If we compare it to other martials though it doesn't fit. Almost all martials start the game with a 1d8 damage and some defense (shield), or 2d6 if they want to commit to high offense. However, there damage generally only scales through more attacks, there are very few true "straight damage buffs" except through a few subclasses.


----------



## Clint_L (Nov 18, 2022)

Yeah, there are a ton of problems comparing monk damage to other martial classes. The unarmed die takes forever to get reasonable - starting with a d4 is terrible and makes it barely better than an unarmed attack. On top of that, other martial classes have a lot more avenues to stack damage, such as rage bonus, smite, duelist, etc. And they have access to magic weapons, which are few and far between for monks and basically nonexistent for unarmed attacks.
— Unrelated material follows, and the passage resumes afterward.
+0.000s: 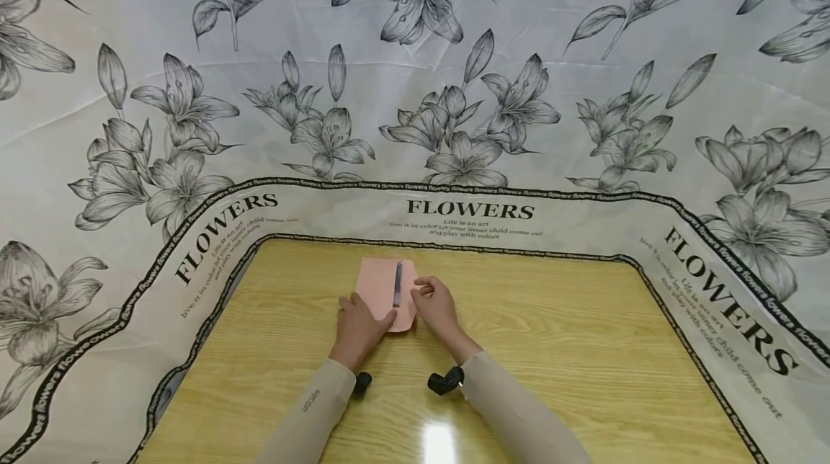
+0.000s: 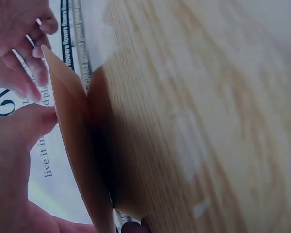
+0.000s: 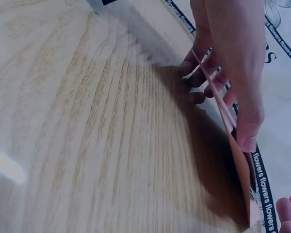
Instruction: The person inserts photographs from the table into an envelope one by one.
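A pink envelope (image 1: 376,278) is held slightly above the wooden table, tilted. A narrow dark strip (image 1: 398,284) shows along its right part, beside what looks like the raised flap (image 1: 407,305). My left hand (image 1: 360,327) grips the envelope from its near left side, thumb on the top face and fingers partly underneath, as the right wrist view shows. My right hand (image 1: 437,309) hovers at the envelope's right edge, its fingers loosely bent. In the left wrist view the right hand (image 2: 19,46) has its fingers spread apart beside the envelope's edge (image 2: 70,107), holding nothing.
The wooden table (image 1: 551,349) extends around both hands, with a bright reflection near its front. A white floral cloth (image 1: 480,168) with printed lettering borders the table at the back and sides. Black wrist mounts (image 1: 446,381) sit on both wrists.
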A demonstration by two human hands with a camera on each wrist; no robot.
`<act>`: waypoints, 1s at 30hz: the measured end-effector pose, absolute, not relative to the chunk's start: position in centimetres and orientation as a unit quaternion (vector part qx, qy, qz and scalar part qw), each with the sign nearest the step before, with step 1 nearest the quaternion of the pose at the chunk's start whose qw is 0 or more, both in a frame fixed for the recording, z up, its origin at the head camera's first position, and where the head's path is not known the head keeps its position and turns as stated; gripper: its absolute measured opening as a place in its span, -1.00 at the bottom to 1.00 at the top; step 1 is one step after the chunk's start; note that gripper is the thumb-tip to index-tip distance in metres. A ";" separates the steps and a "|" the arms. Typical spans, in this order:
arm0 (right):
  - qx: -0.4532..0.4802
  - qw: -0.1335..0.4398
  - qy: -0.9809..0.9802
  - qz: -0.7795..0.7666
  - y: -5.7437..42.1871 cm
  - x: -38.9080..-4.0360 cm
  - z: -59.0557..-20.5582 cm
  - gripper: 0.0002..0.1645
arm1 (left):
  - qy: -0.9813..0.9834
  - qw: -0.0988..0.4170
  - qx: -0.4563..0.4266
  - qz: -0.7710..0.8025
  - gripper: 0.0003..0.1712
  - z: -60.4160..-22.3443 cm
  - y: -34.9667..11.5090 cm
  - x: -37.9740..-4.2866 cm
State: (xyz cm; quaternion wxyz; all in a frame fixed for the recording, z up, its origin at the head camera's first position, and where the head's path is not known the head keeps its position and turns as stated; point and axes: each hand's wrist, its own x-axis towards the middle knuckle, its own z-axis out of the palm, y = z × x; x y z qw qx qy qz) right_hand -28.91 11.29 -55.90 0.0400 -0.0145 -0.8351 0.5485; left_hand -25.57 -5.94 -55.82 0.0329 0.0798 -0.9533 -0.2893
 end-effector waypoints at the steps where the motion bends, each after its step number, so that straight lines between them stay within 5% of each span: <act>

An unarmed martial artist kicking total butt is a pop culture staple and it is really weird that D&D makes it so hard to achieve.


----------



## Bill Zebub (Nov 18, 2022)

Because monks add their Dex bonus to their martial arts attacks their numbers can be decent, but it does kind of suck that to optimize your damage you have to use a weapon for so many levels.


----------



## tetrasodium (Nov 18, 2022)

Clint_L said:


> Yeah, there are a ton of problems comparing monk damage to other martial classes. The unarmed die takes forever to get reasonable - starting with a d4 is terrible and makes it barely better than an unarmed attack. On top of that, other martial classes have a lot more avenues to stack damage, such as rage bonus, smite, duelist, etc. And they have access to magic weapons, which are few and far between for monks and basically nonexistent for unarmed attacks.
> 
> An unarmed martial artist kicking total butt is a pop culture staple and it is really weird that D&D makes it so hard to achieve.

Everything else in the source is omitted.